1780 Vue d' Optic Antique Print of Westminster, River Thames, Tower of London

  • Title : Vue Du Pont De Westminster Du Cote Du Nord
  • Date : 1780
  • Condition: (A+) Fine Condition
  • Ref:  92718
  • Size: 21in x 14 1/2in (535mm x 370mm) 

Description: 

This large beautifully engraved hand coloured original antique print, a view of Westminster in London -including London Bridge, Tower Hill, Westminster Abbey and the old Parliament buildings - was engraved by Balthazar Frederic Leizelt and was published in 1780 in the unusual publication Vues d’Optique.
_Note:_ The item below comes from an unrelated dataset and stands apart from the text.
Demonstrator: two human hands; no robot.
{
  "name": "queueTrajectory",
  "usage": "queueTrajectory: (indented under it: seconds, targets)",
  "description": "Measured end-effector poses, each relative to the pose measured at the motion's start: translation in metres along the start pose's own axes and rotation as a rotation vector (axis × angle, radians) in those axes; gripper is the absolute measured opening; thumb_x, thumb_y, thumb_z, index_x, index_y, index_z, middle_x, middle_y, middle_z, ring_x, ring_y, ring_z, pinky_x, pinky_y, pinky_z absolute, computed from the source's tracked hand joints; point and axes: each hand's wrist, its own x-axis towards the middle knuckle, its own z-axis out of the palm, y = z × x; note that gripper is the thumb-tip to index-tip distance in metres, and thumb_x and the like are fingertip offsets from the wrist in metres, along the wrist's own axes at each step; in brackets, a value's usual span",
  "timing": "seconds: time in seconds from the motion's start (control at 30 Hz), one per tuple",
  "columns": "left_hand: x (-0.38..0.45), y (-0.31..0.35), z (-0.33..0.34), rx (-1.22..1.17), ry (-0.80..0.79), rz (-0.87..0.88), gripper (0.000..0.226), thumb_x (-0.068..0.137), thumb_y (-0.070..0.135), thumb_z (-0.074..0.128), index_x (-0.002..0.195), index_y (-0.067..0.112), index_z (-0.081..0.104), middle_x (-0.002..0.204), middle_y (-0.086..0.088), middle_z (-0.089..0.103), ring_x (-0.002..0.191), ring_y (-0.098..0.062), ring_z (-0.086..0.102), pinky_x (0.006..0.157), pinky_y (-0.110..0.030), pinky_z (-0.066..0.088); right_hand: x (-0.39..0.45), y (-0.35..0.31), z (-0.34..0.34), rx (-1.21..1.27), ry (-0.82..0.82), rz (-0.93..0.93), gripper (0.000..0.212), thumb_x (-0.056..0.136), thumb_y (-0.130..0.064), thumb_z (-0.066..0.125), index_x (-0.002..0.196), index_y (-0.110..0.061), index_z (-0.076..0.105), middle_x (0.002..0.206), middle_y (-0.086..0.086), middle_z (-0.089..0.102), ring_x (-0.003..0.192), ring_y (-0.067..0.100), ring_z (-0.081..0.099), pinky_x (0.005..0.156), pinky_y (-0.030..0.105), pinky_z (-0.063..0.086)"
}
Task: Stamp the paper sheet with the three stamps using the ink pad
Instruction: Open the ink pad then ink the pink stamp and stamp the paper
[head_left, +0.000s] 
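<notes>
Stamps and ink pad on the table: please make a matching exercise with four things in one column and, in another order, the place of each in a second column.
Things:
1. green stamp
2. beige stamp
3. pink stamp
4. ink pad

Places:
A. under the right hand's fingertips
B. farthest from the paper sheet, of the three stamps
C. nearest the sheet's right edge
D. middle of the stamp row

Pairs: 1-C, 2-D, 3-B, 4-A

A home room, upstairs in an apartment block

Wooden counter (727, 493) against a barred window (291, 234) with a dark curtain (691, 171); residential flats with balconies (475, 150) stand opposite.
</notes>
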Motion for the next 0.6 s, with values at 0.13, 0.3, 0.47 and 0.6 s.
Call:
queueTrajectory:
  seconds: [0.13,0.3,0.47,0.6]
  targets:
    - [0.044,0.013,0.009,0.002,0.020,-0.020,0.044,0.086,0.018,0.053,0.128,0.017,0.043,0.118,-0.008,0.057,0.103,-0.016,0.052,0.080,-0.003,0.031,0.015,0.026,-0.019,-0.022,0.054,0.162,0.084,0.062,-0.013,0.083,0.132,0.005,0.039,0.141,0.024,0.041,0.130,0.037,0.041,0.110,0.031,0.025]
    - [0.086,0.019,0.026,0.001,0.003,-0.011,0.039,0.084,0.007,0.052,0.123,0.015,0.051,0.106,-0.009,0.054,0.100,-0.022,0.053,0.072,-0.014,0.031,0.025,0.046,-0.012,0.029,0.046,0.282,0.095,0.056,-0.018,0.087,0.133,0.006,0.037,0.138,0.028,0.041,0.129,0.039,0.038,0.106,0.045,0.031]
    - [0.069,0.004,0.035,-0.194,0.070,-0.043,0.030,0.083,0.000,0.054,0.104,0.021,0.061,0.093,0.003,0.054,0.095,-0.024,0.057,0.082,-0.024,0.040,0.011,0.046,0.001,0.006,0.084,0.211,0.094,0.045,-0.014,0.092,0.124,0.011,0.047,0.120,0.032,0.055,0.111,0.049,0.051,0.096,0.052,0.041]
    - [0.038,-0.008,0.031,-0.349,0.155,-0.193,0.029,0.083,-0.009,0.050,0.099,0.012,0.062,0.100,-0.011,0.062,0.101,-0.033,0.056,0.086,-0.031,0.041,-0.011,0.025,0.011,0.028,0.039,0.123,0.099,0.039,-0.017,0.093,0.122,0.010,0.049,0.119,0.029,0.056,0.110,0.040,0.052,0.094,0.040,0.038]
Vues d' Optique or Perspective Views: Perspective views, or "vues d'optique," are a special type of popular print published in Europe during the 18th century. These prints provided a form of entertainment when viewed through a device called an "optical machine" or an "optique." The most characteristic feature of the perspective views is their emphasized linear perspective, done to further intensify the enhanced appearance of depth and illusionistic space in the prints when viewed through an optique. When displayed in the optique, the prints might transport the viewer into a far away place---an unknown city, or perhaps into the midst of a dramatic bit of contemporary history. Another attribute of these prints is their bright, often heavy hand coloring, applied boldly so as to show the tints when viewed through the lens.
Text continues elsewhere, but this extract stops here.